Deux ans après avoir fui les combats pour se réfugier en Ouganda, plus de 50 000 personnes ont regagné leurs terres dans le groupement de Busanza. Si ce retour marque une volonté de stabilisation, la situation humanitaire sur place est jugée préoccupante par les autorités locales.
Les villages de Kitagoma, Karambi, Nyarukwangara, Shinda, Kakando et Rubavu voient leurs populations revenir progressivement. Cependant, ce flux massif de retournés se heurte à une économie locale dévastée et à des services sociaux de base en lambeaux. Niyibizi Patrick, l'actuel chef du groupement Busanza, confirme que l'état de ces familles, parties dès le déclenchement de la guerre, demeure extrêmement fragile.
Le chef de groupement dresse un constat sans appel sur les carences qui frappent ses administrés :
« Ici chez nous, c’est presque tout le monde qui avait fui vers l’Ouganda lors du déclenchement de la guerre. Il est arrivé que cette population ait commencé à rentrer. Et voilà, elle a besoin de beaucoup de choses, comme par exemple : les cultivateurs ont besoin de semences, les éleveurs n’ont plus de belles races, cette population n’accède plus aux soins facilement, suite à la rupture des médicaments dans certaines structures sanitaires, il y a beaucoup de difficultés. »

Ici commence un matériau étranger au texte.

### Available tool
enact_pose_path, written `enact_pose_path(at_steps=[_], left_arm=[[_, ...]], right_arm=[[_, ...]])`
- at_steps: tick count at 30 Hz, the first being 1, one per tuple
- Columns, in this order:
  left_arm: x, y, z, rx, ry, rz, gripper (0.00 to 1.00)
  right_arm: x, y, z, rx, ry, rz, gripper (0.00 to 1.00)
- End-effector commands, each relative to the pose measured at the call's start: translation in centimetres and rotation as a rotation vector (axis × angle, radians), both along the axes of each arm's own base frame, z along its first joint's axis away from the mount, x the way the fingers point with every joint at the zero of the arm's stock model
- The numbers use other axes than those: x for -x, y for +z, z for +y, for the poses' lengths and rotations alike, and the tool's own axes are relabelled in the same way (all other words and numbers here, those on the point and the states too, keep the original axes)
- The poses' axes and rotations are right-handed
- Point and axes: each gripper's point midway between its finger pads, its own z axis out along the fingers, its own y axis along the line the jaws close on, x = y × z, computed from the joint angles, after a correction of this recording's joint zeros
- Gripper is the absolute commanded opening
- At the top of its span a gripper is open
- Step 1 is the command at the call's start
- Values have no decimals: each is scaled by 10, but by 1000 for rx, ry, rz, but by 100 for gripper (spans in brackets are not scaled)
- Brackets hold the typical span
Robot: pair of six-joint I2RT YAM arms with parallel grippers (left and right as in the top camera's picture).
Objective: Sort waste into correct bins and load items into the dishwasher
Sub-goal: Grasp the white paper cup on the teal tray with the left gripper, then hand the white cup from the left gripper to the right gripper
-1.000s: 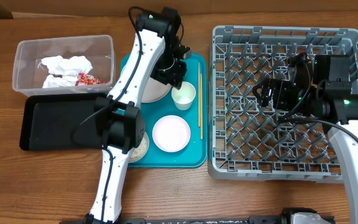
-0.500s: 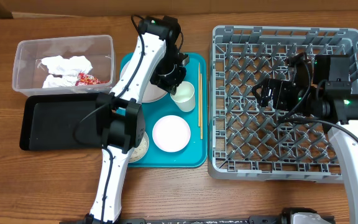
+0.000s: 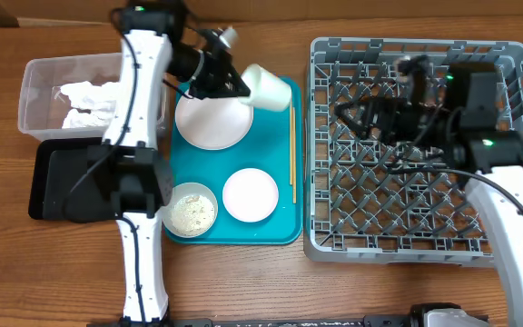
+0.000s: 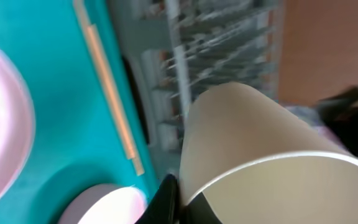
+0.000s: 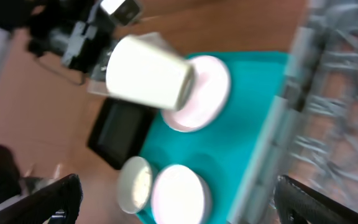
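Left gripper [image 3: 241,85] is clamped on the small white round cup [image 3: 269,88], by the rim as far as I can tell. The cup is tipped on its side in the air, over the upper right corner of the teal plastic serving tray [image 3: 284,232]. Right gripper [image 3: 352,116] hangs with fingers spread wide and nothing in them, over the upper left of the big grey lattice dish rack [image 3: 507,54].

So the step looks like getting the cup into the rack. My take: clear the rack's left wall with room to spare, roll the wrist so the mouth faces down, and seat it between pegs before letting go — in a cell away from the right gripper. The thin wooden chopsticks [image 3: 291,154] lie just beside that wall, so don't dip early.
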Motion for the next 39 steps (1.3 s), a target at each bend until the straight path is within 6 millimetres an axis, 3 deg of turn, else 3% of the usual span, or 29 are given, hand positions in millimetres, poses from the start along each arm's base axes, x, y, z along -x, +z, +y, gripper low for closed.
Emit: enact_pose_path(at_steps=[1,7,20,28,33,39], left_arm=[[10,61,-28,259,-47,-80,4],[13,75,-35,335,-45,-54,4],[35,107,-49,328,-77,-85,4],[59,105,-43,217,-75,-73,4],[86,89,-22,196,-71,-33,4],[97,82,-16,429,-49,-10,4]], right_arm=[[2,8,31,-81,102,-1,100],[-3,20,52,-170,232,-86,100],[-17,33,51,-158,215,-199,100],[-14,40,42,-198,245,-205,100],[2,60,37,-285,366,-255,100],[13,62,42,-323,412,-216,100]])
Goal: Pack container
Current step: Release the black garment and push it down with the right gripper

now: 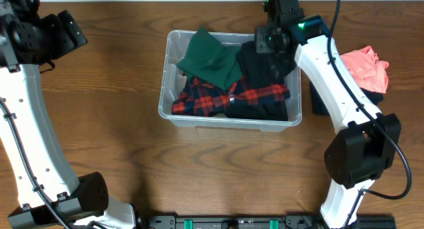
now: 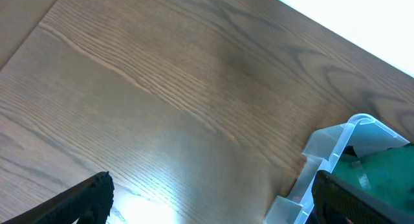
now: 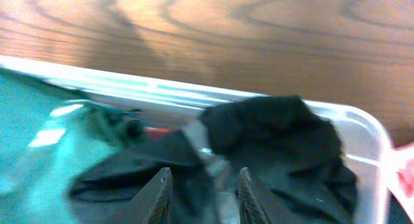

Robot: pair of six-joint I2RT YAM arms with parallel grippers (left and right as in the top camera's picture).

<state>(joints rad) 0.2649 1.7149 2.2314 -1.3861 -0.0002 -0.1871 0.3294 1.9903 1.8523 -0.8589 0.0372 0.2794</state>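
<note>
The container [image 1: 228, 124], a clear plastic bin, sits mid-table and holds a green garment [image 1: 211, 59], a red plaid shirt [image 1: 205, 100] and a black garment [image 1: 265, 70]. My right gripper [image 1: 268, 40] hovers over the bin's back right corner. In the right wrist view this gripper [image 3: 204, 179] is open, its fingers a little apart just above the black garment [image 3: 278, 133], next to the green garment [image 3: 39, 133] and the bin's rim [image 3: 162, 91]. My left gripper [image 1: 73, 30] is wide open at the far left, and in its wrist view it [image 2: 212, 185] holds nothing above bare wood, beside the container's corner [image 2: 336, 143].
A pink cloth [image 1: 366, 67] lies on the table right of the bin, on top of a dark folded item [image 1: 318, 100]. The right arm's base stands at the front right, the left arm's at the front left.
</note>
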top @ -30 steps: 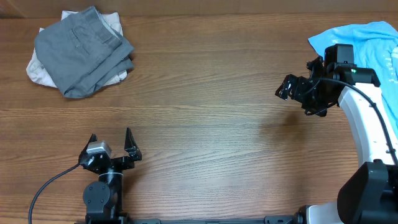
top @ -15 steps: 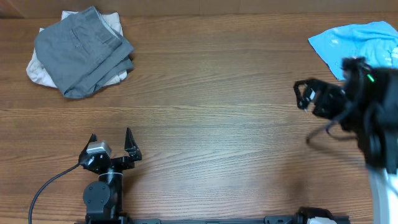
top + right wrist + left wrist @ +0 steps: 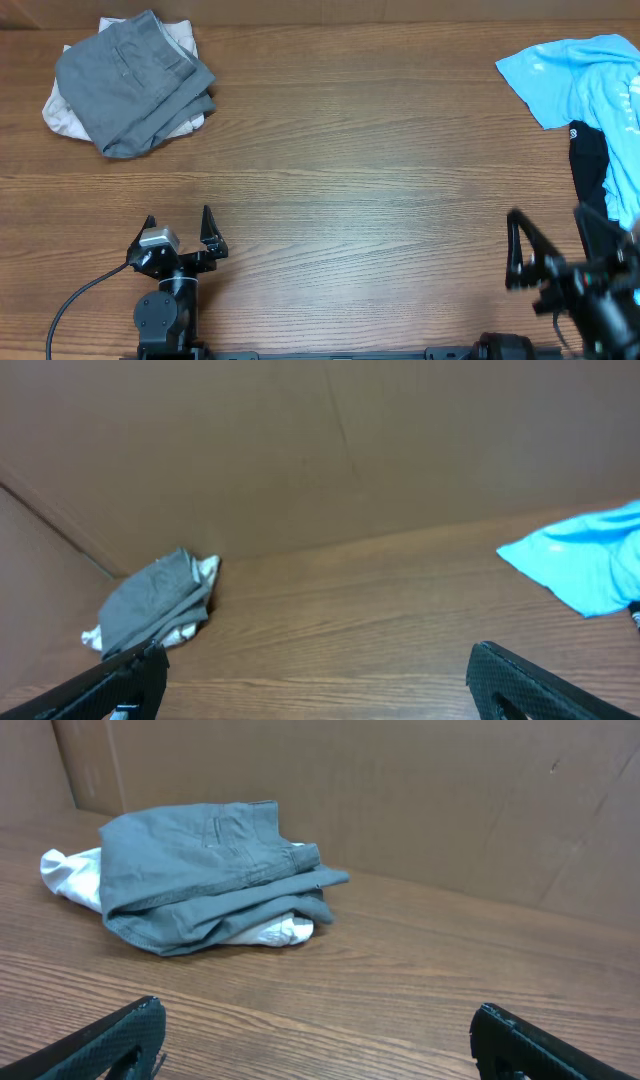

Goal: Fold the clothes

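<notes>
I am hovering the left gripper (image 3: 178, 216) and right gripper (image 3: 548, 228) along the bottom edge, jaws spread and empty, grey shorts (image 3: 130, 85) lying folded upper left, light-blue T-shirt (image 3: 580, 75) upper right likely awaiting pickup next.

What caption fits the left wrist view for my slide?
Left gripper, fingers open, faces folded grey shorts lying atop a pale garment on the wooden table.

Wood-grain table (image 3: 340, 200) stretches wide, left to right, its brown boards running the same way. Along the far edge a plain cardboard wall (image 3: 450, 800) stands upright, with a vertical seam showing toward its left end.
</notes>
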`<state>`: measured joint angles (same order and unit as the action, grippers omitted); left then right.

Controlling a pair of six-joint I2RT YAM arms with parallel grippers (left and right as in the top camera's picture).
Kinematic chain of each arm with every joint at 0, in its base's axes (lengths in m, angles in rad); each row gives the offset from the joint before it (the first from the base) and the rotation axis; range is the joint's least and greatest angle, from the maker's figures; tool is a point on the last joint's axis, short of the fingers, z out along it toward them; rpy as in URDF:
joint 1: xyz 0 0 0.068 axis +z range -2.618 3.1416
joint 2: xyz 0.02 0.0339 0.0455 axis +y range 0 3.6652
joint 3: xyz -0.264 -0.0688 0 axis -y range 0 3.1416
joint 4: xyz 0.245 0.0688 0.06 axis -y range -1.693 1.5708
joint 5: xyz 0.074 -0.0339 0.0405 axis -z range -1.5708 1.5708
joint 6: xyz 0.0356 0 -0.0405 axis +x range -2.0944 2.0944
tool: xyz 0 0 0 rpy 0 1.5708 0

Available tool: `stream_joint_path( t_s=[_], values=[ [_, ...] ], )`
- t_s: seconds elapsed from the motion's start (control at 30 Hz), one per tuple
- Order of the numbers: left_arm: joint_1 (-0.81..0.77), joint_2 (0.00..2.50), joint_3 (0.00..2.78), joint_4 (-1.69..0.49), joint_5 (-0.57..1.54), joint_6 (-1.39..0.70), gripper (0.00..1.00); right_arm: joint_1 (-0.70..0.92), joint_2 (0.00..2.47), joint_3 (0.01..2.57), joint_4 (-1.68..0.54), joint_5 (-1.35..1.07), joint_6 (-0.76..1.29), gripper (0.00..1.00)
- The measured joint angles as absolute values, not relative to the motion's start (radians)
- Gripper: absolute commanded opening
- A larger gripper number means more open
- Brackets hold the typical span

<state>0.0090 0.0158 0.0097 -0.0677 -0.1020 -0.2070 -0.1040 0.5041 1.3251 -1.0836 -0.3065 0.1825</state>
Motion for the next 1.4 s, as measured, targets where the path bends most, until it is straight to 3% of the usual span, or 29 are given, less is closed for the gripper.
stream_joint_path(
  t_s=[0.3, 0.53, 0.97, 1.4],
  values=[
    [0.009, 0.016, 0.01, -0.068, -0.102, -0.207, 1.0, -0.104, 0.439, 1.325, -1.196, -0.298, 0.182, 1.0],
    [0.009, 0.016, 0.01, -0.068, -0.102, -0.207, 1.0, -0.104, 0.364, 1.207, -1.163, -0.294, 0.164, 1.0],
    [0.009, 0.016, 0.009, -0.068, -0.102, -0.207, 1.0, -0.042, 0.033, 0.61, -0.677, -0.352, 0.16, 1.0],
    [0.009, 0.016, 0.009, -0.068, -0.102, -0.207, 1.0, -0.022, 0.015, 0.26, -0.21, -0.325, 0.178, 1.0]
  ],
)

Face à ce dénuement, Niyibizi Patrick lance un plaidoyer urgent auprès des organisations humanitaires et des autorités provinciales. Ses priorités sont claires : un approvisionnement immédiat en médicaments pour les structures de santé locales et un soutien logistique aux activités agro-pastorales, indispensable pour permettre à ces milliers de foyers de retrouver leur autonomie alimentaire.